The Illusion of Victory - America in World War One

ISBN 0-465-02467-X. H/B, 543 pages

In his inimitable style, Thomas Fleming has written a dramatic story of Presidential hubris in wartime. It is a cautionary tale for any contemporary national leader. It traces the process by which Woodrow Wilson’s disdain for dissident opinions, his naiveté, and his faith in his own rhetoric isolated him from political reality.

The author begins the story with a dissection of Wilson’s personality on the eve of the American declaration of war in April 1917. By then, Fleming explains, the President’s misplaced faith in the persuasive power of his own speeches masked the fact that he had no idea how the United States should fight its war. Indeed, he had persuaded himself that few American soldiers would ever have to go to France. Surely, the U.S. Navy could guarantee the safe arrival of his preferred American contribution: munitions.

As the story unfolds, the author shows how Wilson’s disrespect for other opinions in Congress, in his own Cabinet, in the press, and in both Democratic and Republican parties so isolated him from political reality at home and abroad that he saw the world through the lenses of abstract ideals: the world as it should be, not as it was. Inevitably, he was often confused about facts that refused to validate his own vision. Split-minded, he could vacillate whimsically on almost every political issue. Finally, his impatience would reveal his preference for raw power, especially military force, in hopes of a quick solution. Thus would he advocate high-flown principles only to betray them with his own opportunism. Among many stories to footnote that indictment, the author offers persuasive details.

Perhaps most damning, he deliberately betrayed his high-principled commitment to the Constitution and the democratic process for 14 months after he suffered a cerebral thrombosis in October 1919. He colluded with his wife, Edith, and his physician, Grayson, to deceive the country about the true nature of his mental and physical malaise.

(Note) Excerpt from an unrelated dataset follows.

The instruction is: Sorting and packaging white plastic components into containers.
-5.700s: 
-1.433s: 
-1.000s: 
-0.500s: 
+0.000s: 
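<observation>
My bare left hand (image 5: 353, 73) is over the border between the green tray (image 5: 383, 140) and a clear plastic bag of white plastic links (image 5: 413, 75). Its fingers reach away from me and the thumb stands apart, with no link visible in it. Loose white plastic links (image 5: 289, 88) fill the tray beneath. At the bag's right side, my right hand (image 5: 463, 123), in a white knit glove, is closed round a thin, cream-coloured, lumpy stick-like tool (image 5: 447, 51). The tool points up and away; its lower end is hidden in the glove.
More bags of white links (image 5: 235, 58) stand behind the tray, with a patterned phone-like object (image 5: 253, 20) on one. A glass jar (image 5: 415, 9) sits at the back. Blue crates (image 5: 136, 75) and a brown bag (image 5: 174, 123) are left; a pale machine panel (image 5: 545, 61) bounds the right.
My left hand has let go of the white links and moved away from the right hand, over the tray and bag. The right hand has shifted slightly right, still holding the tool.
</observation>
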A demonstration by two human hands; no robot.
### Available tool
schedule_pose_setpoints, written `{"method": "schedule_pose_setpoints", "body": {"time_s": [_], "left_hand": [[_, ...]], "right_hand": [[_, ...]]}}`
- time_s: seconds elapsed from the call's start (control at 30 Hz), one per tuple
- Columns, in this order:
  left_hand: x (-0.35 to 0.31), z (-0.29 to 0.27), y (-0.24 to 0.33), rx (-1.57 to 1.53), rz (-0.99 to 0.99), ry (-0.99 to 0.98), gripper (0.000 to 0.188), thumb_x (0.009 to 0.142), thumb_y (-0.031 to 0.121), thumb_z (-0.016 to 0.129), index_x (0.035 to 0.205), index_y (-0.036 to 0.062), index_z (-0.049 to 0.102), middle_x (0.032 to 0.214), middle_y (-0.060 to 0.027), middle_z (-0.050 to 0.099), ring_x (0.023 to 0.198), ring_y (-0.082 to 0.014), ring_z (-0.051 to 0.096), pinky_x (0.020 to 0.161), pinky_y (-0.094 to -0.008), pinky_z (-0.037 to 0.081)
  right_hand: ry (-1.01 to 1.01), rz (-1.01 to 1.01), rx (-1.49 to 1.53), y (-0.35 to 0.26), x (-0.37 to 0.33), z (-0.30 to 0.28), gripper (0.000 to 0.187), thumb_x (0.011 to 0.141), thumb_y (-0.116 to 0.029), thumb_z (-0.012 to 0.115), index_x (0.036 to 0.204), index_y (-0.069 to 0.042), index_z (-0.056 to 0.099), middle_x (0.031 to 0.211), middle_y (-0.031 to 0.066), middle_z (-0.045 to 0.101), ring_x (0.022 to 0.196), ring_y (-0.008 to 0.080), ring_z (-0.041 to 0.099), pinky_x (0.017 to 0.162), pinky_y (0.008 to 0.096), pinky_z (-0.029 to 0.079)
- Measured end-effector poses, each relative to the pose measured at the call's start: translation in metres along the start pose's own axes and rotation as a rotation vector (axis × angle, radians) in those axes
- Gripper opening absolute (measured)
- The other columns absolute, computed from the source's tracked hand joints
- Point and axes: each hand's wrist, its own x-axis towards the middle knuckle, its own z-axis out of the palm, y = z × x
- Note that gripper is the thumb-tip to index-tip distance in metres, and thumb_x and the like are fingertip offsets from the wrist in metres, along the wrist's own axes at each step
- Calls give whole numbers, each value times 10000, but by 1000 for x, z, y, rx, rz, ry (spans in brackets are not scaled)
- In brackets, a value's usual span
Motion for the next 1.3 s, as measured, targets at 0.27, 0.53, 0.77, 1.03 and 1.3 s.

Principles of Wilsonism? The author uses Wilson’s repeated betrayal of his own principles to conclude that “Wilsonism” was not a set of ideas. It was a way of governing by rhetoric, thinly masking opportunistic responses to the hard realities of power.

The price the world paid for Wilsonism? In a single provocative page at the end of his story, the author suggests that if Wilson had heeded the mandate of neutrality, had he kept the United States out of the war, the badly weakened warring states would have been forced to an equitable peace treaty. “A victorious Germany would have had no need of political adventurers such as Adolph Hitler. Nor would this counterfactual Germany have inserted the Bolsheviks into Russia…. On the eve of the war, Russia had the fastest-growing economy in Europe…. The war created the collapse that gave Bolshevism its 70-year reign of blood and terror.”